Would you repeat the listing below verbatim and drop the images?

Information supplied Block Start

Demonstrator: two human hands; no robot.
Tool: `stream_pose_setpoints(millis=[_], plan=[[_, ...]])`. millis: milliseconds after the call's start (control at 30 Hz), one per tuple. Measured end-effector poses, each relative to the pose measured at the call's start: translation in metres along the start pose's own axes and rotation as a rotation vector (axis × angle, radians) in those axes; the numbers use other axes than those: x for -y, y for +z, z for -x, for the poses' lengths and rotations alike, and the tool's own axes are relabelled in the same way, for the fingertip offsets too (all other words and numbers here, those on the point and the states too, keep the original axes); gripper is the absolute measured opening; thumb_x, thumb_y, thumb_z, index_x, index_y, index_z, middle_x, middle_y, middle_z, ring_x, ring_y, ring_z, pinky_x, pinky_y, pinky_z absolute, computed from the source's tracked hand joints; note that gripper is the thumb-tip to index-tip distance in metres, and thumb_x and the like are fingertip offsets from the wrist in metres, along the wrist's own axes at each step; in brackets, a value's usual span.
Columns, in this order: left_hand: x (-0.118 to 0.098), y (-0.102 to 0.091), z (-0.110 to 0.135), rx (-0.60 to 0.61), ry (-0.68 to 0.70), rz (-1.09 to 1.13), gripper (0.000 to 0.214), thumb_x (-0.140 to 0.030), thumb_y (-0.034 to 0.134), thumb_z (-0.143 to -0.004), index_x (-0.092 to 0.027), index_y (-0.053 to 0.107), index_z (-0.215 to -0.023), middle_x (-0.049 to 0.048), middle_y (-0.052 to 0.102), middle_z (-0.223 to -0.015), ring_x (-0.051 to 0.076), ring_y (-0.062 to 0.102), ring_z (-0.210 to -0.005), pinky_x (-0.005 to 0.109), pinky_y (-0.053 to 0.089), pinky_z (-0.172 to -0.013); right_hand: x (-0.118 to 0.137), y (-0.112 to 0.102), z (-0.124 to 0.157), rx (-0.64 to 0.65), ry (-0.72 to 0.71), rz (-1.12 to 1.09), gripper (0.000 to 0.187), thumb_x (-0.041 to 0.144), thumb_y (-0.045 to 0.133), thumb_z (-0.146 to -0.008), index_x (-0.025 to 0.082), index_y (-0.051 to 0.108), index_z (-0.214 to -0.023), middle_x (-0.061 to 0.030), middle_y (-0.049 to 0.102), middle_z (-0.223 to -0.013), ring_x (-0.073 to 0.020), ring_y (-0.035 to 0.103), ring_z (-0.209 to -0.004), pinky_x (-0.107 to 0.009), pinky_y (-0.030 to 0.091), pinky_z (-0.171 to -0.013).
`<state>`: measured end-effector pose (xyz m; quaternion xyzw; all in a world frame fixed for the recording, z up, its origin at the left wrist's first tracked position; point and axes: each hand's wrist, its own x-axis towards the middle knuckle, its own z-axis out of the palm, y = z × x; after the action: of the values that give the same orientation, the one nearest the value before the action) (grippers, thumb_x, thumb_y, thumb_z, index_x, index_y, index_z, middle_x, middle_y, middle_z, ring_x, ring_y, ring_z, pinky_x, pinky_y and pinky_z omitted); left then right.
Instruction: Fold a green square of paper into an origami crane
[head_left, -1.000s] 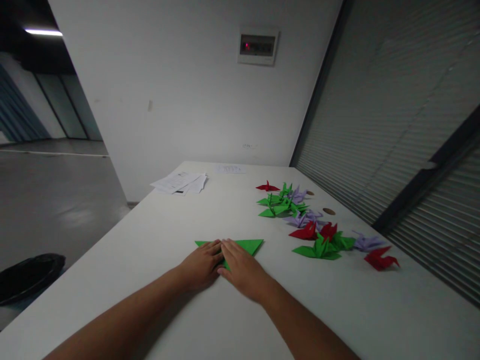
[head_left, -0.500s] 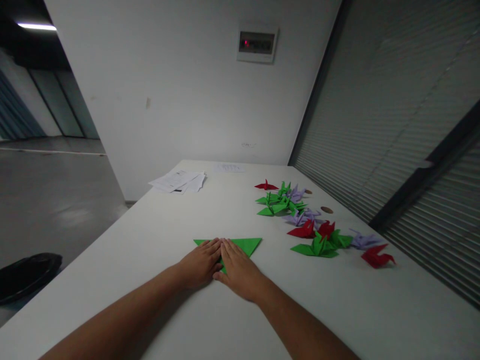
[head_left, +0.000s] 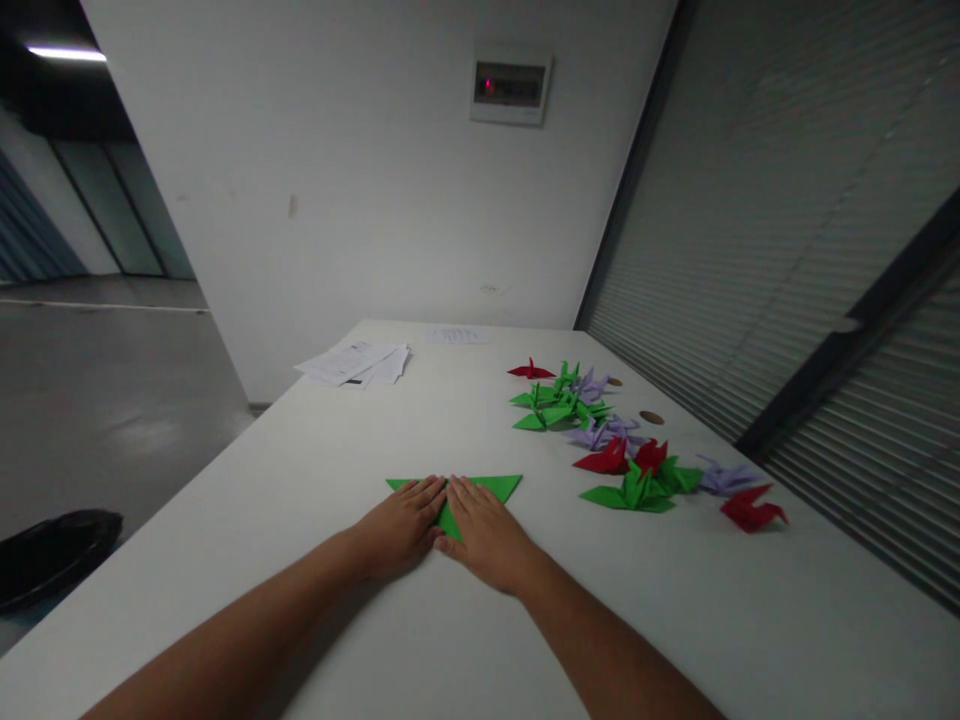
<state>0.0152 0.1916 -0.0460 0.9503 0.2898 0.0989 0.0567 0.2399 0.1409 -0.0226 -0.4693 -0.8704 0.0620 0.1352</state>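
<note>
A green sheet of origami paper (head_left: 501, 486), folded to a triangle, lies on the white table with its long straight edge away from me. My left hand (head_left: 401, 520) rests flat on its left part, fingers stretched out toward that far edge. On the middle and right part lies my right hand (head_left: 484, 530), also flat with fingers extended. Both hands are close together, and a strip of green shows between them. The hands cover much of the paper, so its lower tip is partly hidden.
Several folded paper cranes in green, red (head_left: 752, 510) and lilac (head_left: 726, 477) lie along the table's right side. Printed papers (head_left: 356, 362) lie at the far left. A black-lined bin (head_left: 60, 555) stands left of the table (head_left: 315, 470). Blinds (head_left: 787, 250) run along the right.
My right hand has shifted slightly to the right, so the green gap between the hands is wider. My left hand stays nearly in place.
</note>
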Motion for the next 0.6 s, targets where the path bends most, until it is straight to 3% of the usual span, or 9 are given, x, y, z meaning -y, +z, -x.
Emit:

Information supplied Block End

-- Task solution --
Demonstrator: two human hands; no robot.
Tool: `stream_pose_setpoints(millis=[_], plan=[[_, ...]])`. millis: milliseconds after the call's start (control at 30 Hz), one per tuple. Measured end-effector poses, each relative to the pose measured at the call's start: translation in metres along the start pose's own axes and rotation as a rotation vector (axis × angle, radians) in those axes; the numbers use other axes than those: x for -y, y for +z, z for -x, for the poses' lengths and rotations alike, and the tool's own axes are relabelled in the same way, for the fingertip offsets too (all other words and numbers here, those on the point and the states too, keep the original axes); gripper is the absolute measured opening; thumb_x, thumb_y, thumb_z, index_x, index_y, index_z, middle_x, middle_y, middle_z, ring_x, ring_y, ring_z, pinky_x, pinky_y, pinky_z absolute, computed from the source's tracked hand joints; note that gripper is the thumb-tip to index-tip distance in metres, and thumb_x and the like are fingertip offsets from the wrist in metres, along the wrist's own axes at each step; in brackets, a value's usual span.
Columns, in this order: left_hand: x (-0.118 to 0.098), y (-0.102 to 0.091), z (-0.110 to 0.135), rx (-0.60 to 0.61), ry (-0.68 to 0.70), rz (-1.09 to 1.13), gripper (0.000 to 0.214), thumb_x (-0.140 to 0.030), thumb_y (-0.034 to 0.134), thumb_z (-0.143 to -0.004), index_x (-0.092 to 0.027), index_y (-0.053 to 0.107), index_z (-0.215 to -0.023), middle_x (-0.049 to 0.048), middle_y (-0.052 to 0.102), middle_z (-0.223 to -0.015), ring_x (-0.051 to 0.076), ring_y (-0.062 to 0.102), ring_z (-0.210 to -0.005), pinky_x (-0.005 to 0.109), pinky_y (-0.053 to 0.089), pinky_z (-0.172 to -0.013); right_hand: x (-0.118 to 0.137), y (-0.112 to 0.102), z (-0.124 to 0.157), rx (-0.64 to 0.65), ry (-0.72 to 0.71), rz (-1.12 to 1.09), gripper (0.000 to 0.187), thumb_x (-0.041 to 0.144), thumb_y (-0.045 to 0.133), thumb_z (-0.146 to -0.008), index_x (-0.025 to 0.082), index_y (-0.051 to 0.108), index_z (-0.214 to -0.023), middle_x (-0.061 to 0.030), middle_y (-0.049 to 0.102), middle_z (-0.223 to -0.013), ring_x (-0.073 to 0.020), ring_y (-0.035 to 0.103), ring_z (-0.209 to -0.004), pinky_x (-0.107 to 0.009), pinky_y (-0.030 to 0.091), pinky_z (-0.171 to -0.013).
`<state>`: measured end-effector pose (xyz m; quaternion xyzw; all in a world frame fixed for the recording, z up, its origin at the left wrist's first tracked position; point and axes: each hand's wrist, its own x-axis towards the middle knuckle, its own z-axis out of the palm, y = z × x; after the action: of the values that give the same orientation, the one nearest the value before the action) (grippers, thumb_x, thumb_y, thumb_z, index_x, index_y, index_z, middle_x, middle_y, middle_z, ring_x, ring_y, ring_z, pinky_x, pinky_y and pinky_z omitted); left then right.
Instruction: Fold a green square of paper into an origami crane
[head_left, -1.000s] 
[head_left, -0.500s] 
[head_left, +0.000s] 
<state>0.0152 0.1916 -0.0460 0.9503 0.2898 0.0989 0.0567 0.2399 0.1409 -0.0226 -0.4693 -0.8704 0.0620 0.1352</state>
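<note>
A green sheet of origami paper (head_left: 501, 486), folded to a triangle, lies on the white table with its long straight edge away from me. My left hand (head_left: 401, 520) rests flat on its left part, fingers stretched out toward that far edge. On the middle and right part lies my right hand (head_left: 484, 530), also flat with fingers extended. Both hands are close together, and a strip of green shows between them. The hands cover much of the paper, so its lower tip is partly hidden.
Several folded paper cranes in green, red (head_left: 752, 510) and lilac (head_left: 726, 477) lie along the table's right side. Printed papers (head_left: 356, 362) lie at the far left. A black-lined bin (head_left: 60, 555) stands left of the table (head_left: 315, 470). Blinds (head_left: 787, 250) run along the right.
My right hand has shifted slightly to the right, so the green gap between the hands is wider. My left hand stays nearly in place.
</note>
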Motion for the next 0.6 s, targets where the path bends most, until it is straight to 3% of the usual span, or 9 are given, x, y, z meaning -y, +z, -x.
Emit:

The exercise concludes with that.